≡ Menu

SVP – Qualifying Placement, § 980.02(2)(ag) – Secure Facility, Juvenile Adjudication

State v. Tremaine Y., 2005 WI App 56, PFR filed 3/4/05
For Tremaine: Robert W. Peterson, Samantha Jeanne Humes, SPD, Milwaukee TrialI

Issue: Whether a ch. 980 petition is supported against a juvenile who was not placed in a secured correctional facility following the original adjudication on the qualifying sexually violent offense but was subsequently placed in such a facility as a result of additional offense.

Holding: By analogy to State v. Keith, 216 Wis. 2d 61, 573 N.W.2d 888 (Ct. App. 1997) (petition timely filed where adult respondent serving consecutive sentences), Tremaine’s continuous custody in the juvenile system, eventuating in secure placement, establishes ch. 980 jurisdiction, ¶13.

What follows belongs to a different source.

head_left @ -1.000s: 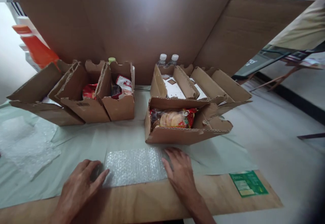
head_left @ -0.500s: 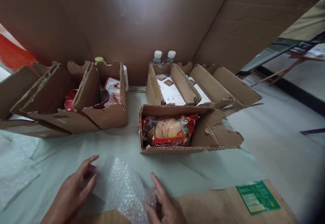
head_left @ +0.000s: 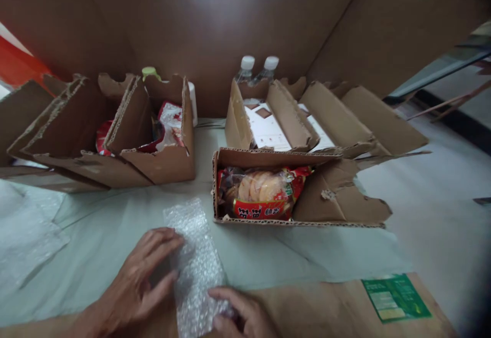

¶14 We recognize that criminal sentencing concepts are foreign to juvenile proceedings. See State v. Wolfe, 2001 WI App 136, ¶15, 246 Wis. 2d 233, 631 N.W.2d 240. Nonetheless, the twin purposes of WIS. STAT. ch. 980 apply equally to juvenile offenders. We conclude that the risk of reoffense and the protection of the public are best served by applying a WIS. STAT. § 980.02(2)(ag) analysis to a juvenile’s placement circumstances pending release rather than to a juvenile’s placement under the original disposition. Tremaine’s original disposition in case no. 97-JV-XXX could not have formed a basis for a ch. 980 petition; however, his subsequent placement in a secured correctional facility, which was based at least in part on the sexually violent offense in case no. 97-JV-XXX, is sufficient to support the State’s petition.

Translated: We got you coming and going. If the set-up isn’t clear enough, here’s more background detail. Ch. 980 requires an underlying, qualifying offense and a petition filed within 90 days of release from a qualifying facility. All you need to know further is that Tremaine’s qualifying adjudication occurred in 1998 when he was 11, and although that dispositional order kept getting extended his later transfer to a qualifying institution was on account of non-qualifying conduct. (Also of note: because of his age, he could not have been placed in a 980-qualifying facility under his qualifying adjudication.) You can see, then, Tremaine’s argument: a petition must stand on two legs or not at all, and this petition only has one. But, the court of appeals says, it’s his argument that doesn’t have legs. The interesting thing about the court’s treatment is its rather blithe amalgamation of Keith and Wolfe and then its enlistment of the resulting, ad hoc rationale to service of the 980 cause. Briefly: Keith says that you treat consecutive adult sentences as one continuous sentence, so that release on a nominally non-qualifying sentence imposed consecutive to a qualifying sentence supports ch. 980 jurisdiction; and Wolfe says (¶¶14-15) that where you’ve got separate juvenile adjudications, one qualifying and one not, a 980 petition is supported upon release for the qualifying offense even though time remains on the non-qualifying offense, because unlike adult sentences juvenile dispositions can’t be imposed consecutively. In other words, under Keith it doesn’t matter which sentence comes where because they’re regarded as indistinct, and under Wolfe it very much matters which disposition comes where because each is necessarily distinct from the other. And this brings Tremaine’s point even more sharply into focus: if juvenile dispositions are, as caselaw clearly indicates, to be given separate effect, then it follows that his last placement was not on account of the qualifying offense, and he therefore falls outside 980 eligibility. But ch. 980 is a great leveler, and all points of distinction must give way to “(t)he risk that a sex offender may re-offend.”